BRIEF: Set down every record below exactly as it stands, minus the pictures.

(Source data)
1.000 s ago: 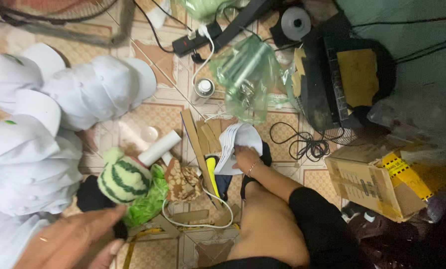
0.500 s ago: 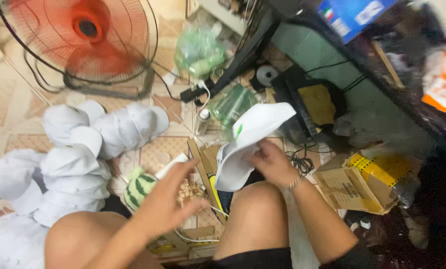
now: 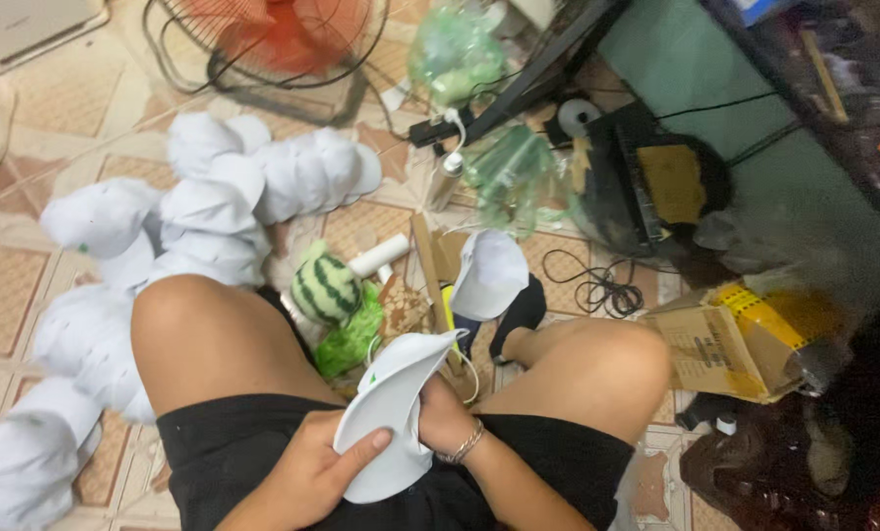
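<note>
- A person sits on a tiled floor (image 3: pixel 27 285), seen from above, bare knees spread apart, in black shorts (image 3: pixel 234 452).
- Both hands meet in the lap, near the bottom centre, holding one white cap (image 3: pixel 391 413).
- The left hand (image 3: pixel 312 472) comes in from the near left. Its thumb lies across the cap's top face and its fingers curl under, so the hand is clamped on the cap.
- The right hand (image 3: pixel 440 418) wears a bracelet at the wrist. It is bent inward behind the cap's right side, gripping it; most of its fingers are hidden by the cap.
- The cap tilts with its brim pointing up and away, between the knees.
- A second white cap (image 3: pixel 489 273) lies on the floor just beyond the right knee.
- A pile of white caps (image 3: pixel 214 197) spreads across the left side.
- A watermelon-striped soft toy (image 3: pixel 327 288) sits just beyond the left thigh.
- A floor fan (image 3: pixel 283 44) stands at the far centre.
- An open cardboard box (image 3: pixel 735 339) lies to the right.
</note>
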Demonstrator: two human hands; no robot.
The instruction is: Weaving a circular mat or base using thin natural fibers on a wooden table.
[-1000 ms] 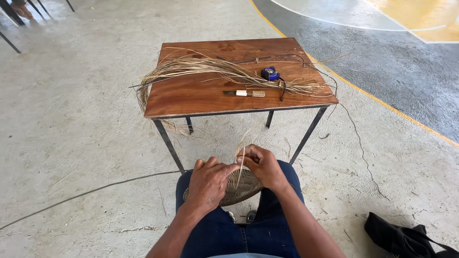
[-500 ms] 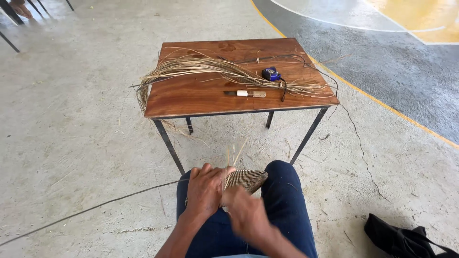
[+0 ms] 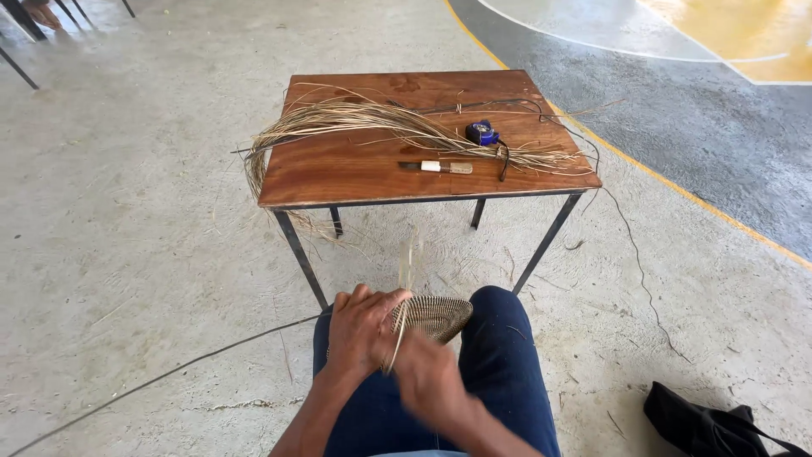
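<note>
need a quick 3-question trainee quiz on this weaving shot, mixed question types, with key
1. True or false: the left hand grips the woven disc on the person's lap.
2. What lies on the table between the fibre bundle and the near edge? A) scissors B) a knife C) a hammer
3. What colour is the small round thing beside the fibres?

Key:
1. True; a loose strand runs down past its fingers.
2. B
3. Blue. The right hand is blurred, so its grip cannot be judged.
</note>
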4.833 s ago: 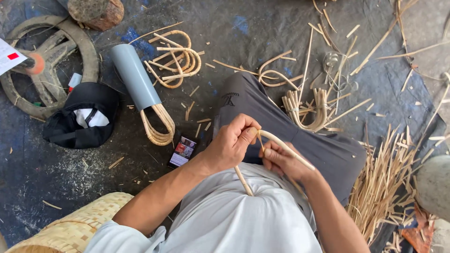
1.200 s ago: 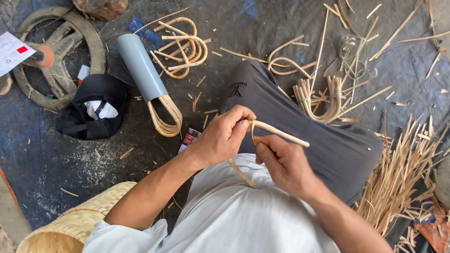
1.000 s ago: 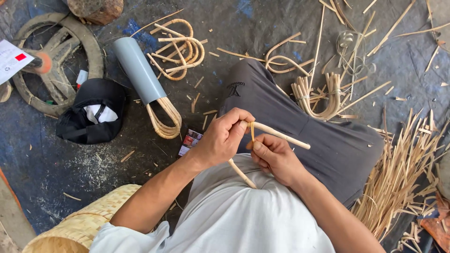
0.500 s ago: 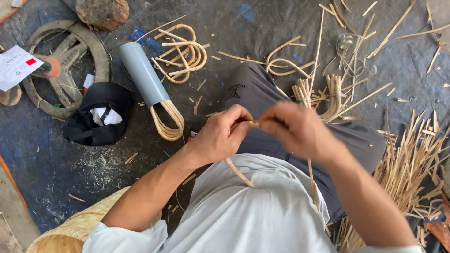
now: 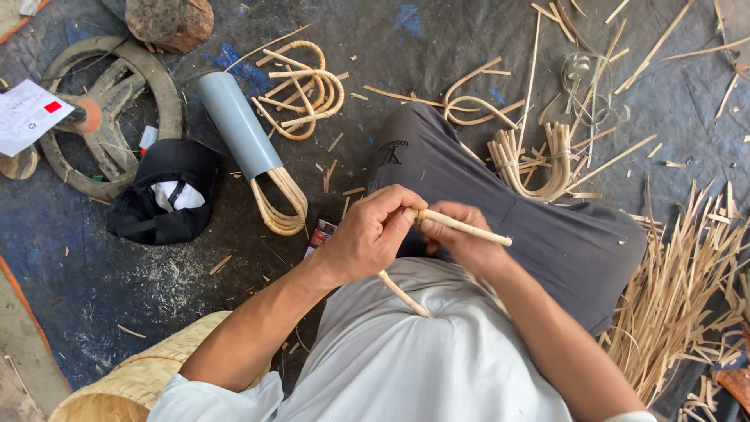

SOLVED PROBLEM:
1.000 s ago: 
0.500 s ago: 
now: 
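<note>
- A person sits on a tiled floor (image 3: pixel 27 285), seen from above, bare knees spread apart, in black shorts (image 3: pixel 234 452).
- Both hands meet in the lap, near the bottom centre, holding one white cap (image 3: pixel 391 413).
- The left hand (image 3: pixel 312 472) comes in from the near left. Its thumb lies across the cap's top face and its fingers curl under, so the hand is clamped on the cap.
- The right hand (image 3: pixel 440 418) wears a bracelet at the wrist. It is bent inward behind the cap's right side, gripping it; most of its fingers are hidden by the cap.
- The cap tilts with its brim pointing up and away, between the knees.
- A second white cap (image 3: pixel 489 273) lies on the floor just beyond the right knee.
- A pile of white caps (image 3: pixel 214 197) spreads across the left side.
- A watermelon-striped soft toy (image 3: pixel 327 288) sits just beyond the left thigh.
- A floor fan (image 3: pixel 283 44) stands at the far centre.
- An open cardboard box (image 3: pixel 735 339) lies to the right.
</note>
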Demonstrator: two human hands; no robot.
The instruction is: Weaving a circular mat or base using thin natural fibers on a wooden table.
[-1000 ms] 
[-500 ms] 
[+0 ms] 
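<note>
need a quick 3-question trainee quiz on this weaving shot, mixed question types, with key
1. True or false: the left hand grips the woven disc on the person's lap.
2. What lies on the table between the fibre bundle and the near edge? A) scissors B) a knife C) a hammer
3. What colour is the small round thing beside the fibres?

Key:
1. True; a loose strand runs down past its fingers.
2. B
3. Blue. The right hand is blurred, so its grip cannot be judged.
</note>
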4.833 s ago: 
1.200 s ago: 
1.000 s ago: 
0.500 s ago: 
now: 

The exercise has been carried out in full.